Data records

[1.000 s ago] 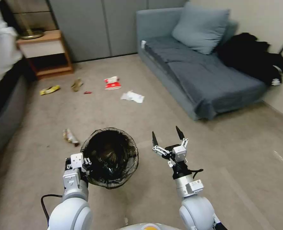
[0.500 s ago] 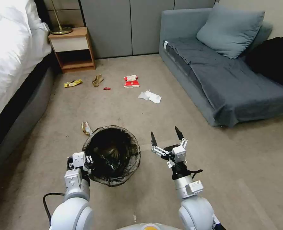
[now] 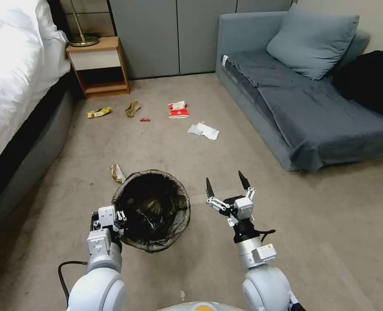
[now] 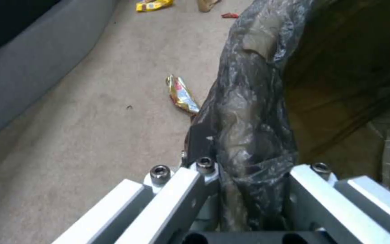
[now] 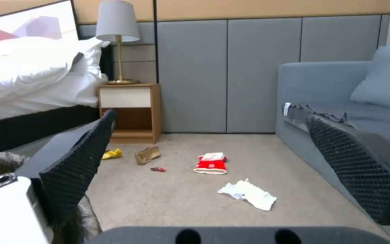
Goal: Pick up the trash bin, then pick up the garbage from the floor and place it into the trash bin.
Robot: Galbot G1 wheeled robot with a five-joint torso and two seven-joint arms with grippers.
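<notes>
The trash bin (image 3: 151,210), lined with a dark bag, is held just in front of me, with my left gripper (image 3: 117,215) shut on its near-left rim. In the left wrist view the bag-covered rim (image 4: 249,135) runs between the fingers. My right gripper (image 3: 226,185) hovers open and empty to the right of the bin. Garbage lies on the carpet ahead: a white tissue (image 3: 203,130), a crushed red-and-white cup (image 3: 178,109), a red scrap (image 3: 145,119), a tan paper piece (image 3: 132,108), a yellow wrapper (image 3: 99,112), and a snack wrapper (image 3: 117,173) right beside the bin.
A bed (image 3: 18,86) with white bedding runs along the left. A wooden nightstand (image 3: 98,65) stands at the back. A grey sofa (image 3: 312,112) with a cushion and dark clothing (image 3: 373,82) fills the right side. Open carpet lies between them.
The whole view swung left over the last second, bringing the bed in; in the last half second it barely shifted. Both grippers keep their poses and the bin stays held.
</notes>
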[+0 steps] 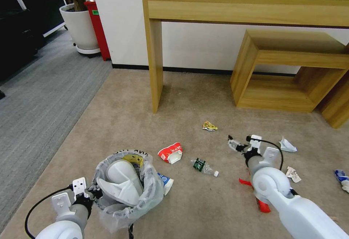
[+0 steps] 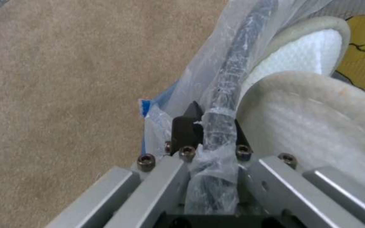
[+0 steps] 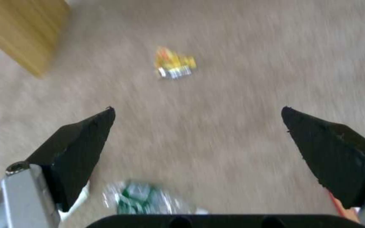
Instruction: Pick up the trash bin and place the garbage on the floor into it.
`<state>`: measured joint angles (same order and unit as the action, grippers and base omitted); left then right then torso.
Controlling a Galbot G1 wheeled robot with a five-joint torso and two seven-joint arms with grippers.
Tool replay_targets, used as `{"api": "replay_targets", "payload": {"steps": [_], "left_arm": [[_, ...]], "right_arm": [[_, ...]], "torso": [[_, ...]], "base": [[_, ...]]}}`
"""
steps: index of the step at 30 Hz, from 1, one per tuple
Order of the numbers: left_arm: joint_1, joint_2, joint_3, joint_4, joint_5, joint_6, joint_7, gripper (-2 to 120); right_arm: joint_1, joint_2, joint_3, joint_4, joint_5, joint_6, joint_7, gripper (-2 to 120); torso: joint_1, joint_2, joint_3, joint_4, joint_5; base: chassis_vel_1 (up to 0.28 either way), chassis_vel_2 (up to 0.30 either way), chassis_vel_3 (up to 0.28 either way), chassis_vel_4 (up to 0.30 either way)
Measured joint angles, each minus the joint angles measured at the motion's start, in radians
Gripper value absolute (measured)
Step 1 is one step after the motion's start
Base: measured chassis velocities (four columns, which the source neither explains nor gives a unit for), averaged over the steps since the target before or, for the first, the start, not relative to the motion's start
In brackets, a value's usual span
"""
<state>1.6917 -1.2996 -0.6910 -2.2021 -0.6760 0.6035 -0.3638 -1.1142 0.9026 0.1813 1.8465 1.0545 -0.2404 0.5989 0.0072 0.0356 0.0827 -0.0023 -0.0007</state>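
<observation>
The trash bin [image 1: 125, 191], light and crinkly-lined, is clamped at its rim by the left gripper [image 2: 210, 126]; the right gripper [image 3: 197, 139] is spread wide above the small, easily crushed bottle [image 1: 204, 167].

The carpet [image 1: 120, 115] is plain beige; beside it, on the robot's left, runs grey carpet with fine stripes [image 1: 32, 115]. The trash bin [image 1: 125, 184] is dark under a clear crinkly bag, with black lettering at its rim, and holds white slippers [image 1: 121, 180] and something yellow. On the floor lie a red-and-white cup [image 1: 171, 152], a blue-and-white cup [image 1: 165, 182], a clear bottle with a green label [image 1: 203, 167], a yellow wrapper [image 1: 209, 126], possibly foil, a red wrapper [image 1: 262, 205], white papers [image 1: 287, 145] and a blue-white scrap [image 1: 341, 179]. The desk [image 1: 254, 6] is light wood grain. Both arms are white; the right tool [image 3: 197, 133] has black fingers.
</observation>
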Motion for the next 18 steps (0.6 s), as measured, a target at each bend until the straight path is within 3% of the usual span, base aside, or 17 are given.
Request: {"api": "replay_targets", "payload": {"steps": [3, 5, 8, 12, 14, 16, 18], "left_arm": [[-0.001, -0.002, 0.000, 0.003, 0.000, -0.001, 0.000, 1], [-0.007, -0.008, 0.002, 0.015, 0.003, -0.002, 0.000, 1], [-0.014, -0.012, 0.005, 0.024, 0.006, -0.003, 0.000, 1], [-0.025, -0.013, 0.007, 0.033, 0.006, -0.003, 0.000, 1], [-0.036, -0.016, 0.008, 0.038, 0.004, -0.004, 0.000, 1], [-0.043, -0.025, 0.010, 0.045, 0.005, -0.007, 0.000, 1], [-0.045, -0.029, 0.012, 0.048, 0.007, -0.008, 0.000, 1]], "right_arm": [[0.019, 0.016, -0.029, -0.012, 0.044, -0.041, 0.071, 100], [0.031, 0.048, -0.061, -0.031, 0.094, -0.075, 0.181, 100], [0.023, 0.055, -0.067, -0.035, 0.105, -0.113, 0.201, 100], [0.012, 0.005, -0.090, -0.045, 0.026, -0.126, 0.089, 100], [0.007, -0.095, -0.147, -0.062, -0.093, -0.090, -0.067, 100], [0.025, -0.182, -0.217, -0.089, -0.173, -0.044, -0.150, 100], [0.039, -0.213, -0.248, -0.099, -0.199, -0.029, -0.181, 100]], "torso": [[0.000, 0.000, 0.000, -0.0001, -0.0001], [0.000, 0.000, 0.000, -0.0001, 0.0001], [0.000, 0.000, 0.000, -0.0001, 0.0000], [0.000, 0.000, 0.000, -0.0002, 0.0001], [0.000, 0.000, 0.000, -0.0003, 0.0002], [0.000, 0.000, 0.000, -0.0003, 0.0002], [0.000, 0.000, 0.000, -0.0003, 0.0001]], "base": [[0.000, 0.000, 0.000, 0.000], [0.000, 0.000, 0.000, 0.000], [0.000, 0.000, 0.000, 0.000], [0.000, 0.000, 0.000, 0.000], [0.000, 0.000, 0.000, 0.000], [0.000, 0.000, 0.000, 0.000], [0.000, 0.000, 0.000, 0.000]]}}
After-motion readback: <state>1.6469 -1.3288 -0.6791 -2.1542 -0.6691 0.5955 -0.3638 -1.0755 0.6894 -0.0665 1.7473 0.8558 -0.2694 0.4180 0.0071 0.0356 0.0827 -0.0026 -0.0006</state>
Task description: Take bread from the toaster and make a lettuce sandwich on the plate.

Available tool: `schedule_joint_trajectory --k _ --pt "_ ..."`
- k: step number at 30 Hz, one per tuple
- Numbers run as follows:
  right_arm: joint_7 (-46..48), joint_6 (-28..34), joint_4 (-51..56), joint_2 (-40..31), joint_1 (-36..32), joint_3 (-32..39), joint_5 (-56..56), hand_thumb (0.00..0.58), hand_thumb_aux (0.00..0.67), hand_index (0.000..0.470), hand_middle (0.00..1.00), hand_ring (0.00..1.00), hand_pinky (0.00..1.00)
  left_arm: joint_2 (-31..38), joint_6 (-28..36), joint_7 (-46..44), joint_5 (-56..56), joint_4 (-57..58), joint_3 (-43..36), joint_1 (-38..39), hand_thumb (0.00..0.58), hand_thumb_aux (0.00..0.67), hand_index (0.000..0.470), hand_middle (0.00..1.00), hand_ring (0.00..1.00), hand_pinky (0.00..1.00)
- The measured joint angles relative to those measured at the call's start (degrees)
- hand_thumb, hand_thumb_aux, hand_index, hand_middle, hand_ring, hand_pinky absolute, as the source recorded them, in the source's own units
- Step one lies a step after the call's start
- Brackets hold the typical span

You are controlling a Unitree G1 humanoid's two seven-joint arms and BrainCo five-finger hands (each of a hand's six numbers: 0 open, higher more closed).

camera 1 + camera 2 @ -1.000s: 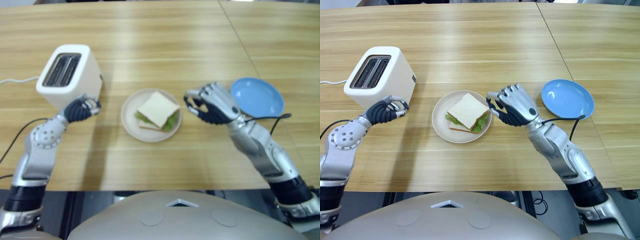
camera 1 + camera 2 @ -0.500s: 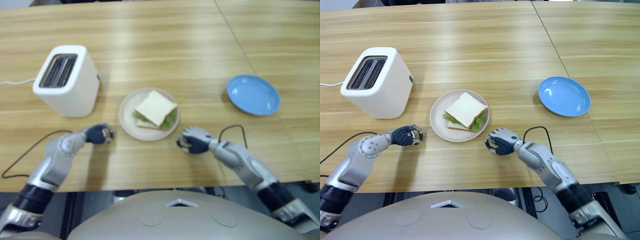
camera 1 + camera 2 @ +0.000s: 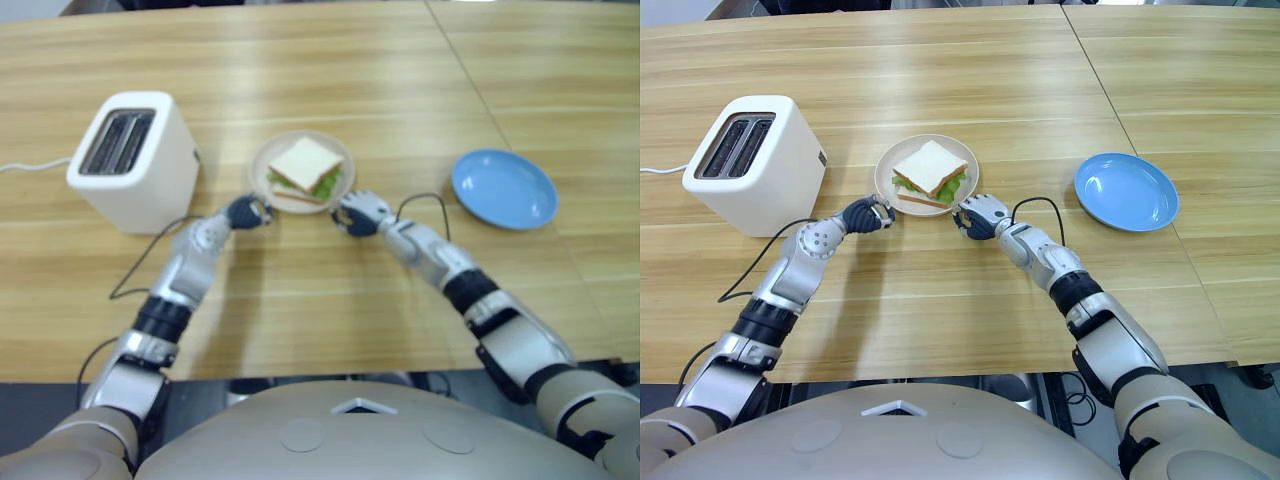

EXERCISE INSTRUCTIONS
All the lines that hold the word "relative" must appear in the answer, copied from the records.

RESPONSE TO THIS EXERCISE
Base: measured chassis velocities (four columns, which the source neither explains nor gives a unit for), averaged over the steps since the target before or, for the first, the start, not relative to the motion's start
- The measured joint angles relative to those measured at the call's start (degrees)

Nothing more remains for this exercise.